Boyd has refused to have his brain surgery, and now House needs Wilson to talk to him, because House figures that Wilson is so good at telling people bad news that he'll be able to convince Boyd to do the "right" thing. Wilson agrees to help -- if House invites him to his poker game. Isn't it interesting how House has never used Wilson to convince his patients to stop refusing treatment all those times when it didn't help the plot along?

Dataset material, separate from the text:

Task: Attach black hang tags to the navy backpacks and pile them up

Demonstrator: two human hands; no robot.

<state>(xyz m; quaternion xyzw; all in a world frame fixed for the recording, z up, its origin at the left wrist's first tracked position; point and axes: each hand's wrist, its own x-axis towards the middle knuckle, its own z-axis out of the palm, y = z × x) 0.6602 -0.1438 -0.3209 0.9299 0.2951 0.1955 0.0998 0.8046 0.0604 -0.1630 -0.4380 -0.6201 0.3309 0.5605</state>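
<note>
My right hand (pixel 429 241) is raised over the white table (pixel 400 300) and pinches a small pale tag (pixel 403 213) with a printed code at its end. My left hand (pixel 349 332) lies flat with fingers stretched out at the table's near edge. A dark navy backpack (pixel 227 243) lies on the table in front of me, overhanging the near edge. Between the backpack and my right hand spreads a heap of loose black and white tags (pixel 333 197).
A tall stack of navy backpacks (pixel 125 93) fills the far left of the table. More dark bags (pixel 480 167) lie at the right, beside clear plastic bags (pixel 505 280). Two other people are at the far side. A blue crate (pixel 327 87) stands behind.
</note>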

Wilson, followed by House, enters Boyd's room. Wilson introduces himself, and Boyd, carefully straddling the line between "serene" and "smug," says that he knew they would send someone else to him. "God has a big mouth," House mutters. Boyd tells Wilson that God put the tumors in his brain for a reason, so he's not getting rid of them. And yet, when God gave him stomach cramps, Boyd was all too happy to seek medical attention to make them go away, so I don't see how this is all that different, except that the stomach cramps hurt and were annoying and the brain tumors have earned Boyd money and acclaim from people all over the country. House is even more cynical than I am, standing in the corner and muttering that Boyd seems to think everyone else needs to have faith in God, while Boyd gets to have what he thinks is a direct line to him. He has a point, but Wilson doesn't think this is really the right place or time for it to be made, and tells House to hush. Dad pipes up to say that he agrees with Boyd and is happy to let God do whatever he needs to, even if that means that Boyd dies tomorrow. It's a good thing that Boyd believes in his heavenly father, because he sure doesn't have much in the way of an earthly one. Go cure your dad up a backbone, Boyd.
Wilson takes a completely different approach to the situation than House did, saying that if Boyd were really a saint God chose to speak to, he would have humility like a saint and would, therefore, not believe himself to be so special and would just have the surgery like any other person would.
And just like that, Wilson has convinced Boyd to have the surgery, and gets a coveted poker-game invitation.
House is spending an evening playing his piano when there's a knock at his door. Who else could it be but Wilson -- but it's not poker night yet, much to the dismay of all those Wilson/House shipper fans, who were probably hoping that House's poker game was just a ruse to lure Wilson to his apartment for a night of romance. In fact, it's Wilson who chose to come to House. In his hand are the images he took of Grace's cancerous liver, which Wilson is amazed to report isn't looking quite so cancerous anymore. The tumor shrank. "Don't tell my patient" is all House has to say. Well, he may have said more after that, but the commercial break cut him off.